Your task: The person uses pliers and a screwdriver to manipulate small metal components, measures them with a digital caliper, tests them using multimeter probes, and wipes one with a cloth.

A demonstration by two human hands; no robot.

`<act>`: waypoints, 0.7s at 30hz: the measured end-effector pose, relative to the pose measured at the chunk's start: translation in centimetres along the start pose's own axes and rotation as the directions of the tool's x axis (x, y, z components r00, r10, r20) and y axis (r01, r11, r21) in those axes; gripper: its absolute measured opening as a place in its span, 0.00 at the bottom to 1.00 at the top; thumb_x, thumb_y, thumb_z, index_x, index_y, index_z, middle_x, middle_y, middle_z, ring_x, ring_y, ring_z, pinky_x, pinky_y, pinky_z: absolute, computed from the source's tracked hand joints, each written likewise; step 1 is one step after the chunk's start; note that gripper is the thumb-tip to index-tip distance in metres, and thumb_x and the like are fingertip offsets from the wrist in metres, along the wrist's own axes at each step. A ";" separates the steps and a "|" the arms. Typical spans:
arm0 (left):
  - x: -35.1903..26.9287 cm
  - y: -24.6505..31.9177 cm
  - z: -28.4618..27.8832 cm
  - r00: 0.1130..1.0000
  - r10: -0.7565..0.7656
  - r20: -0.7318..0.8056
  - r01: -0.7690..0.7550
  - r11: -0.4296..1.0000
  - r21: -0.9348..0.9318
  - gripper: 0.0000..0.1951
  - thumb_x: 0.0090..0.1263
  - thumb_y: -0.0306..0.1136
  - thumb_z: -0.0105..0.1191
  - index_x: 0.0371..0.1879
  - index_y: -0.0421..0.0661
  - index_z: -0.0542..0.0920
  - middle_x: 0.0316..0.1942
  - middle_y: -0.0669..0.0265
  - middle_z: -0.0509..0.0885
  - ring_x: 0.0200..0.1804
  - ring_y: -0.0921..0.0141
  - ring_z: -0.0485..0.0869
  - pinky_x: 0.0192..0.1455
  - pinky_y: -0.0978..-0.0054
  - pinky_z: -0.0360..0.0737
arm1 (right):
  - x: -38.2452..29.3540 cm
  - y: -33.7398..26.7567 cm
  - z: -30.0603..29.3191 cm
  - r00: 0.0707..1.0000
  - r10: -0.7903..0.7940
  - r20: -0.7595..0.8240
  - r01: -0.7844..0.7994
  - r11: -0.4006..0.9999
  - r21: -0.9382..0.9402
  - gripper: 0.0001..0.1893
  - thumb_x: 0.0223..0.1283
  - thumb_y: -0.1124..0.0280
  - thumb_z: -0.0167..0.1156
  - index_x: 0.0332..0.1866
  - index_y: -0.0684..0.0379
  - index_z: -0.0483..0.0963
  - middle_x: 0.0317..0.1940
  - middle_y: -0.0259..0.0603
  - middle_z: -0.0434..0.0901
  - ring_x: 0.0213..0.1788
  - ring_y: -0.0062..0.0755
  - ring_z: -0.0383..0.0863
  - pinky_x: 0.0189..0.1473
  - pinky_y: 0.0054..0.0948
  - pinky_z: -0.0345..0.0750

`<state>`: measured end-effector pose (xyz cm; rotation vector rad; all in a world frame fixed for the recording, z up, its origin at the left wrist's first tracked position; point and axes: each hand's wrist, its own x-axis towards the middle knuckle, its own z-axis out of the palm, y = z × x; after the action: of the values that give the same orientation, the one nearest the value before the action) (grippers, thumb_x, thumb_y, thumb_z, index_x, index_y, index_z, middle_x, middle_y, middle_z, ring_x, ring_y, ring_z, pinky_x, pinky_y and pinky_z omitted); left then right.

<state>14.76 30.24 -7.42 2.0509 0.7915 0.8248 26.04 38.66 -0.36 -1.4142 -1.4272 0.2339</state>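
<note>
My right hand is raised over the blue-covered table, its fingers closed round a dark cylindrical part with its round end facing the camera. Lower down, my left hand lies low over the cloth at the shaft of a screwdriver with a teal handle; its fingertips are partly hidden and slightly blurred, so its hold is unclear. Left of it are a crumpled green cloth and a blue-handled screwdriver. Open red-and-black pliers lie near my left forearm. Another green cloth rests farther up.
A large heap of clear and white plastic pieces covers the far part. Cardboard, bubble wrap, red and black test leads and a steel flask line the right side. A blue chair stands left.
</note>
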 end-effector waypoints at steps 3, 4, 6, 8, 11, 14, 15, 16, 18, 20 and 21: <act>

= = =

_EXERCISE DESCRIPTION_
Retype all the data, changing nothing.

_REPLY_
Your task: The person uses pliers and a screwdriver to manipulate small metal components, measures them with a digital caliper, tests them using multimeter probes, and wipes one with a cloth.

A demonstration by two human hands; no robot.

`<act>`: waypoints, 0.7s at 30hz: the measured end-effector pose, relative to the pose measured at the chunk's start: translation in centimetres along the start pose's own axes and rotation as the directions of the tool's x axis (x, y, z components r00, r10, r20) and y axis (r01, r11, r21) in those axes; gripper: its absolute measured opening as a place in its span, 0.00 at the bottom to 1.00 at the top; thumb_x, thumb_y, thumb_z, index_x, index_y, index_z, middle_x, middle_y, middle_z, ring_x, ring_y, ring_z, pinky_x, pinky_y, pinky_z: absolute, computed from the source's tracked hand joints, each written likewise; step 1 is one step after the chunk's start; note that gripper is the thumb-tip to index-tip distance in metres, and thumb_x and the like are fingertip offsets from the wrist in metres, along the wrist's own axes at each step. A ";" separates the steps and a "|" the arms. Typical spans:
arm0 (left):
  - x: -35.1903..26.9287 cm
  - y: -24.6505..31.9177 cm
  - z: -28.4618..27.8832 cm
  - r00: 0.1130..1.0000
  - r10: -0.7565..0.7656
  - r20: -0.7318..0.8056
  - r01: -0.7690..0.7550
  - r11: -0.4296..1.0000
  - r21: -0.9348..0.9318
  - gripper: 0.0000..0.1951
  - thumb_x: 0.0090..0.1263
  - thumb_y: -0.0306..0.1136
  - thumb_z: -0.0105..0.1191
  - index_x: 0.0371..0.1879
  - index_y: -0.0421..0.0661
  - index_z: -0.0542..0.0920
  - middle_x: 0.0316..0.1942
  - middle_y: -0.0669..0.0265
  - middle_z: -0.0509..0.0885
  - ring_x: 0.0200..0.1804
  - ring_y: -0.0921..0.0141
  - ring_z: -0.0485..0.0869
  - pinky_x: 0.0192..0.1455
  - pinky_y: -0.0978..-0.0054
  - pinky_z: -0.0360..0.0737
arm1 (right):
  - x: -38.2452..29.3540 cm
  - y: -33.7398..26.7567 cm
  - z: -30.0603..29.3191 cm
  - r00: 0.0707..1.0000
  - r10: -0.7903..0.7940
  - r20: -0.7595..0.8240
  - r01: -0.7844..0.7994
  - r11: -0.4006..0.9999
  - r21: -0.9382..0.9402
  - gripper: 0.0001..0.1893
  - thumb_x: 0.0223..0.1283
  - thumb_y: -0.1124..0.0280
  - thumb_z: -0.0167..0.1156
  - index_x: 0.0332..0.1866
  - index_y: -0.0684..0.0379
  - index_z: -0.0483..0.0963
  - middle_x: 0.0317..0.1940
  - middle_y: -0.0259..0.0603
  - middle_z: -0.0434..0.0901
  - ring_x: 0.0213..0.1788
  - ring_y: -0.0062..0.0755
  - ring_z: -0.0383..0.0863
  - pinky_x: 0.0189..0.1473
  - pinky_y: 0.0054..0.0948
  - pinky_z: -0.0345..0.0750

`<state>`: measured end-effector pose (xyz cm; rotation vector rad; all in a world frame fixed for the recording, z up, its origin at the left wrist's first tracked position; point and axes: each hand's wrist, its own x-axis towards the middle knuckle, its own z-axis out of the palm, y = z × x; after the action: of the values that give the same orientation, the one nearest the value before the action) (grippers, thumb_x, thumb_y, thumb_z, index_x, index_y, index_z, middle_x, middle_y, middle_z, ring_x, ring_y, ring_z, pinky_x, pinky_y and pinky_z omitted); left then right.

<state>14.76 30.24 -7.42 2.0509 0.7915 0.8248 26.04 38.66 -0.36 -1.4142 -1.4272 0.2339</state>
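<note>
My right hand is raised over the blue-covered table, its fingers closed round a dark cylindrical part with its round end facing the camera. Lower down, my left hand lies low over the cloth at the shaft of a screwdriver with a teal handle; its fingertips are partly hidden and slightly blurred, so its hold is unclear. Left of it are a crumpled green cloth and a blue-handled screwdriver. Open red-and-black pliers lie near my left forearm. Another green cloth rests farther up.
A large heap of clear and white plastic pieces covers the far part. Cardboard, bubble wrap, red and black test leads and a steel flask line the right side. A blue chair stands left.
</note>
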 end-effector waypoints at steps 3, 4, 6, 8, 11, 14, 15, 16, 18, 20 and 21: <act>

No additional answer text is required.